ASSIGNED TASK> In the material below, some lines carry "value". Copy each such line.

PROVIDED MATERIAL>
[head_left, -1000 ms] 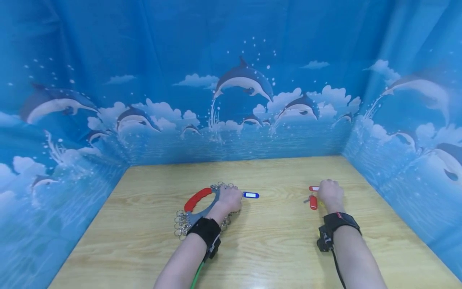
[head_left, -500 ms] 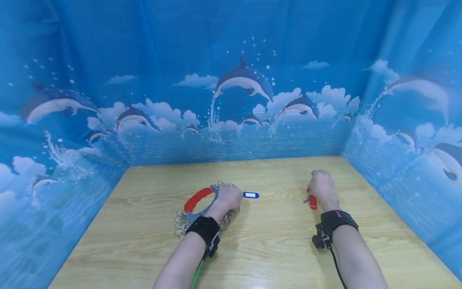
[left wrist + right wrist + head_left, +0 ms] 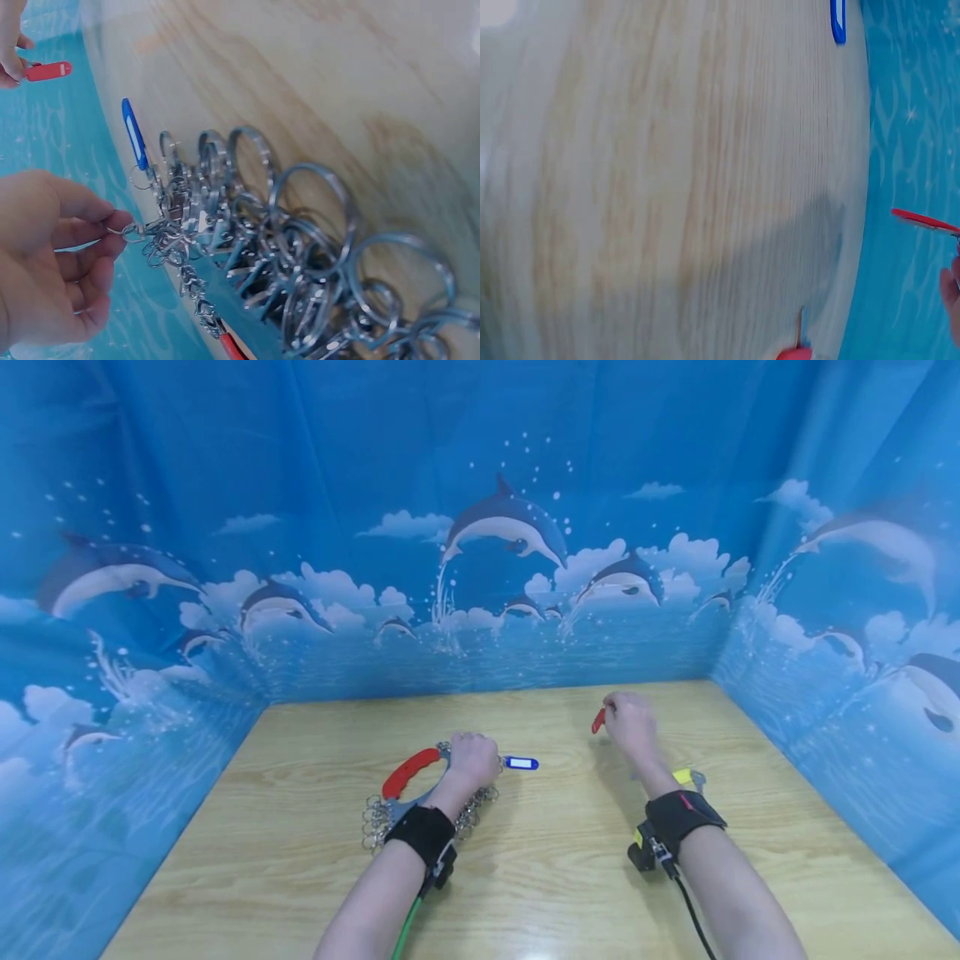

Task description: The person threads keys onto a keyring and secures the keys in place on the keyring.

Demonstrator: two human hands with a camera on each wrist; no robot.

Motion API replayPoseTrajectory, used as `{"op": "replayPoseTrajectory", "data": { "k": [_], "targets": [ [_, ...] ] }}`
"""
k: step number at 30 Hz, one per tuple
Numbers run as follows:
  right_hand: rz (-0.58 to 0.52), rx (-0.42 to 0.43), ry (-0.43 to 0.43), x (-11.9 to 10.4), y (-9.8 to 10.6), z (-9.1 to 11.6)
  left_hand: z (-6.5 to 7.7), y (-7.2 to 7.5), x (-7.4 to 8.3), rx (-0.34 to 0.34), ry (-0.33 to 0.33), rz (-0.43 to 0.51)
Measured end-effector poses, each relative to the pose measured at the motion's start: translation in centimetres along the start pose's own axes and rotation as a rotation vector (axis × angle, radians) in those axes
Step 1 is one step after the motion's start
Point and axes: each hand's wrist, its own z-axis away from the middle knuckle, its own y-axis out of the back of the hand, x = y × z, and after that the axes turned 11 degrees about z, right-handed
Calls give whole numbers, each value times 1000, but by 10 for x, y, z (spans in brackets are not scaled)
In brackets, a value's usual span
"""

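My left hand (image 3: 472,760) is at the far right side of a key holder with a red handle (image 3: 410,772) and many metal rings (image 3: 315,195). Thumb and forefinger pinch one small ring (image 3: 124,231) there, as the left wrist view shows. A blue key tag (image 3: 521,763) hangs off a ring beside these fingers and lies on the table. Raised over the far right part of the table, my right hand (image 3: 632,722) pinches a red key tag (image 3: 597,721) that points left. Any key on this tag is hidden by the fingers.
A yellow key tag (image 3: 682,776) with a key lies just right of my right wrist. Another red tag (image 3: 793,352) with a key shows at the bottom of the right wrist view. Blue dolphin curtains (image 3: 495,635) enclose the wooden table (image 3: 555,877).
My right hand has picked up the red key tag and carried it left and up. The yellow tag has come into sight behind it. My left hand stays at the key holder's rings.
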Motion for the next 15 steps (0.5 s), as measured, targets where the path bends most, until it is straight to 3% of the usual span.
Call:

TASK OUTPUT>
Calls give whole numbers, each value times 1000, but by 10 for x, y, z (spans in brackets are not scaled)
In brackets, a value's usual span

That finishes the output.